The international surgical journal with global reach

This is the Scientific Surgery Archive, which contains all randomized clinical trials in surgery that have been identified by searching the top 50 English language medical journal issues since January 1998. Compiled by Jonothan J. Earnshaw, former Editor-in-Chief, BJS

Risk factors for complications after partial splenic embolization for liver cirrhosis. BJS 2008; 95: 744-750.
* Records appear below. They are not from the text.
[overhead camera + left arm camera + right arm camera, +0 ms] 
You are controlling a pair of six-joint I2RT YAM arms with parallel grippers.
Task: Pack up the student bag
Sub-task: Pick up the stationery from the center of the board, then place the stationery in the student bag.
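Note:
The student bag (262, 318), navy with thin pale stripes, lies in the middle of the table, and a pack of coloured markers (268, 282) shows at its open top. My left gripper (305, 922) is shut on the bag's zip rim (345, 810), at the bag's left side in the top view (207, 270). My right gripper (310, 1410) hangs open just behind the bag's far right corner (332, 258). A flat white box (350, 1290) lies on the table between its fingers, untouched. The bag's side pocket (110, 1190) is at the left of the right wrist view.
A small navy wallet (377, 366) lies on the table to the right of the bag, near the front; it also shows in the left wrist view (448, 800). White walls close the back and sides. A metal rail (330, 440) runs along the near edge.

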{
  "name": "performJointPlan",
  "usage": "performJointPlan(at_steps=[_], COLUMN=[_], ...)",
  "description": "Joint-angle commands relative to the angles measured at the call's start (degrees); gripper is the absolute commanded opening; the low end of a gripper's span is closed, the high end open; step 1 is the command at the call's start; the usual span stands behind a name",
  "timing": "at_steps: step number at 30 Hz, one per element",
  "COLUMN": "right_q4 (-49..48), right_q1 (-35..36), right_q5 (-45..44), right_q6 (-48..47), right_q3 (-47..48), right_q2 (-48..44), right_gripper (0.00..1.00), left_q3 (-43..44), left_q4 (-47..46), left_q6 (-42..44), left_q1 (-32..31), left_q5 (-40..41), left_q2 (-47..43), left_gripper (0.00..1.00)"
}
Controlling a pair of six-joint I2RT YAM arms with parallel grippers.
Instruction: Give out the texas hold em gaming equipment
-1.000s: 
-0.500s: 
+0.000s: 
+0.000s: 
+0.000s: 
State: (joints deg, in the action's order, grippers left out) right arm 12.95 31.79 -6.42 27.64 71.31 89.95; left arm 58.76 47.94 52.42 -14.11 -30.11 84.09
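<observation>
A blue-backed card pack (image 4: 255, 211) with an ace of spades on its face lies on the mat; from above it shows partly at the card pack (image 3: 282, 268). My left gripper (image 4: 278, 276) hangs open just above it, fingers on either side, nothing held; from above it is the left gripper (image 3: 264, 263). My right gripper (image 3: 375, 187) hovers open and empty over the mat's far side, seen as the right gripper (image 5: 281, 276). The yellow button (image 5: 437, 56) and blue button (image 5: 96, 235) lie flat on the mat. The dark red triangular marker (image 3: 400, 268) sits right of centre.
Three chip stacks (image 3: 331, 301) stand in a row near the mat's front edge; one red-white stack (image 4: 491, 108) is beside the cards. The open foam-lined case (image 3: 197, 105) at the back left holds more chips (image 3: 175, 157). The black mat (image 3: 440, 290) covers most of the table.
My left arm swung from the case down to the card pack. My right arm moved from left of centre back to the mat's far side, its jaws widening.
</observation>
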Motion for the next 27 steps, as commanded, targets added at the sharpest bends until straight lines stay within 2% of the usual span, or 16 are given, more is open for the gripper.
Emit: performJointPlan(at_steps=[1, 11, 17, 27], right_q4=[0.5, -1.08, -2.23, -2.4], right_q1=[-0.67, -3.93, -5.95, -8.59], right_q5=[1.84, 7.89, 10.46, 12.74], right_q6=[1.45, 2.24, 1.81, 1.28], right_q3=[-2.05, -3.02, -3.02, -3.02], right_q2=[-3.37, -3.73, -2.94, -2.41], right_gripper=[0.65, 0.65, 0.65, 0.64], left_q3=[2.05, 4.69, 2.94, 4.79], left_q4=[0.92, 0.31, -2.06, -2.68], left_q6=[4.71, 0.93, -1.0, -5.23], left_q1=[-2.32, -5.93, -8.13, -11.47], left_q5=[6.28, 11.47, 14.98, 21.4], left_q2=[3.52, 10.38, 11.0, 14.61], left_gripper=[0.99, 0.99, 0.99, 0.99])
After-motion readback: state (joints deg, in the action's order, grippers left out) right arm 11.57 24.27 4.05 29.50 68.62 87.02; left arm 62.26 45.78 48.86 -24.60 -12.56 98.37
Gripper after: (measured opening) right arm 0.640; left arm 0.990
Published: 16th April 2008

Authors: H. Hayashi, T. Beppu, K. Okabe, T. Masuda, H. Okabe, H. Baba et al.

Background

Partial splenic embolization (PSE) in patients with cirrhosis can achieve a prolonged increase in blood cell count. However, there is little information on the risk factors for complications after PSE for liver cirrhosis.

Method

Seventy patients (41 men and 29 women) with cirrhosis‐induced hypersplenism underwent PSE. Based on the Child–Pugh classification, 30, 35 and five patients had class A, B and C disease respectively. Risk factors for complications after PSE were examined retrospectively by logistic regression analysis.

Results

The mean splenic infarction rate was 77·1 per cent. Twelve patients (17 per cent) had complications following PSE. In univariable analysis, Child–Pugh class C, total bilirubin level of 1·4 mg/dl or more, serum albumin level of 2·8 g/dl or less and infarcted splenic volume of 540 ml or more were significantly associated with complications after PSE. In multivariable analysis, Child–Pugh class C (P = 0·012) and infarcted splenic volume of 540 ml or more (P = 0·031) were identified as risk factors, with an odds ratio of 22·92 and 5·01 respectively.

Conclusion

Child–Pugh class C and a large splenic infarction volume are risk factors for complications after PSE for liver cirrhosis. Copyright © 2008 British Journal of Surgery Society Ltd. Published by John Wiley & Sons, Ltd.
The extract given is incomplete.